(YOUR TASK)
Reproduce every entry exactly as shown.

(EXTRACTED RECORDS)

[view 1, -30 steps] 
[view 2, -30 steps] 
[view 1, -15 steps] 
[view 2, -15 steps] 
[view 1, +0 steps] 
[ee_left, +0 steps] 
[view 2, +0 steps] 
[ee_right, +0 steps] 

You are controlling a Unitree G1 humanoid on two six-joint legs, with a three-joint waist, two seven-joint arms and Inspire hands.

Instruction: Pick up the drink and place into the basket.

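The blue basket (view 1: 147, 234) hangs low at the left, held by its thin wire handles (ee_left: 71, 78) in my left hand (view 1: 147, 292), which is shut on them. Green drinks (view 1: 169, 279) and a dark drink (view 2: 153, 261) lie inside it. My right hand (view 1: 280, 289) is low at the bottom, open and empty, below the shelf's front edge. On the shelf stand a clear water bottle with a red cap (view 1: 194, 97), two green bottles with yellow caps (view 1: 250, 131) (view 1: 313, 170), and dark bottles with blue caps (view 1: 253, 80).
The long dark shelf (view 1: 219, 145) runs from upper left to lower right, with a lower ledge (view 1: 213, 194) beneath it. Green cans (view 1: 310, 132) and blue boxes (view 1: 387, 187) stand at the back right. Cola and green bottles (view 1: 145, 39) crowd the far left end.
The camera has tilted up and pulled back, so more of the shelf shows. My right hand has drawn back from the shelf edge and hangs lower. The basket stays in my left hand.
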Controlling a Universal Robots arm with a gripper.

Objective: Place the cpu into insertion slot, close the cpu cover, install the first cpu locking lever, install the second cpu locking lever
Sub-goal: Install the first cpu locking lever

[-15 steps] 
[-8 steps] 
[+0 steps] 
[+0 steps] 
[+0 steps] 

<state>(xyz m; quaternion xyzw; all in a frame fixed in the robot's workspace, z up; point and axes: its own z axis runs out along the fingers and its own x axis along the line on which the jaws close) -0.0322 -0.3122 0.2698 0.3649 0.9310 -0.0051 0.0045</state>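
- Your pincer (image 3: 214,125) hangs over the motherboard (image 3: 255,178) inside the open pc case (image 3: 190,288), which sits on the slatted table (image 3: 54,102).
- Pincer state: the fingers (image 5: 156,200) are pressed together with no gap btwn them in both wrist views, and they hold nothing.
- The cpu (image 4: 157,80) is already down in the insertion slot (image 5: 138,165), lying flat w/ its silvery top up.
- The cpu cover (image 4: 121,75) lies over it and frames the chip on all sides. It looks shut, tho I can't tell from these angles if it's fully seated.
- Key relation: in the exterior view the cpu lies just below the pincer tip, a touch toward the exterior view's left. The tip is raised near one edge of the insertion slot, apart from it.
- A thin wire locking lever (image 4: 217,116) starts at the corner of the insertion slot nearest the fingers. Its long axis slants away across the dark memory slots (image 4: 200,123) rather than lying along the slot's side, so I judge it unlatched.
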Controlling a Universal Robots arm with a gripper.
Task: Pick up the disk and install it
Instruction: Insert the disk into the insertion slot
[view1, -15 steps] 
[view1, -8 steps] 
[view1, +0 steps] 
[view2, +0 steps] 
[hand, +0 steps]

(RESPONSE BOX)
[view 1, -30 steps] 
[view 2, -30 steps] 
[view 1, -15 steps] 
[view 2, -15 steps] 
[view 1, +0 steps] 
[ee_left, +0 steps] 
[view 2, +0 steps] 
[ee_right, +0 steps] 

You are controlling a Unitree G1 humanoid on two six-joint legs, with a three-joint waist, two seven-joint arms and Inspire hands.

Instruction: Pick up the drink and place into the basket.

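The blue basket (view 1: 147, 234) hangs low at the left, held by its thin wire handles (ee_left: 71, 78) in my left hand (view 1: 147, 292), which is shut on them. Green drinks (view 1: 169, 279) and a dark drink (view 2: 153, 261) lie inside it. My right hand (view 1: 280, 289) is low at the bottom, open and empty, below the shelf's front edge. On the shelf stand a clear water bottle with a red cap (view 1: 194, 97), two green bottles with yellow caps (view 1: 250, 131) (view 1: 313, 170), and dark bottles with blue caps (view 1: 253, 80).
The long dark shelf (view 1: 219, 145) runs from upper left to lower right, with a lower ledge (view 1: 213, 194) beneath it. Green cans (view 1: 310, 132) and blue boxes (view 1: 387, 187) stand at the back right. Cola and green bottles (view 1: 145, 39) crowd the far left end.
The camera has tilted up and pulled back, so more of the shelf shows. My right hand has drawn back from the shelf edge and hangs lower. The basket stays in my left hand.
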Controlling a Universal Robots arm with a gripper.

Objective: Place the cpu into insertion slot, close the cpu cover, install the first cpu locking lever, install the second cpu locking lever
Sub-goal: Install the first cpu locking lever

[-15 steps] 
[-8 steps] 
[+0 steps] 
[+0 steps] 
[+0 steps] 

<state>(xyz m; quaternion xyzw; all in a frame fixed in the robot's workspace, z up; point and axes: its own z axis runs out along the fingers and its own x axis along the line on which the jaws close) -0.0322 -0.3122 0.2698 0.3649 0.9310 -0.0051 0.0045</state>
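- Your pincer (image 3: 214,125) hangs over the motherboard (image 3: 255,178) inside the open pc case (image 3: 190,288), which sits on the slatted table (image 3: 54,102).
- Pincer state: the fingers (image 5: 156,200) are pressed together with no gap btwn them in both wrist views, and they hold nothing.
- The cpu (image 4: 157,80) is already down in the insertion slot (image 5: 138,165), lying flat w/ its silvery top up.
- The cpu cover (image 4: 121,75) lies over it and frames the chip on all sides. It looks shut, tho I can't tell from these angles if it's fully seated.
- Key relation: in the exterior view the cpu lies just below the pincer tip, a touch toward the exterior view's left. The tip is raised near one edge of the insertion slot, apart from it.
- A thin wire locking lever (image 4: 217,116) starts at the corner of the insertion slot nearest the fingers. Its long axis slants away across the dark memory slots (image 4: 200,123) rather than lying along the slot's side, so I judge it unlatched.
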Controlling a Universal Robots arm with a gripper.
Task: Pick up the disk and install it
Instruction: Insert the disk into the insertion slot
[view1, -15 steps] 
[view1, -8 steps] 
[view1, +0 steps] 
[view2, +0 steps] 
[hand, +0 steps]

There is nothing further to add to the answer.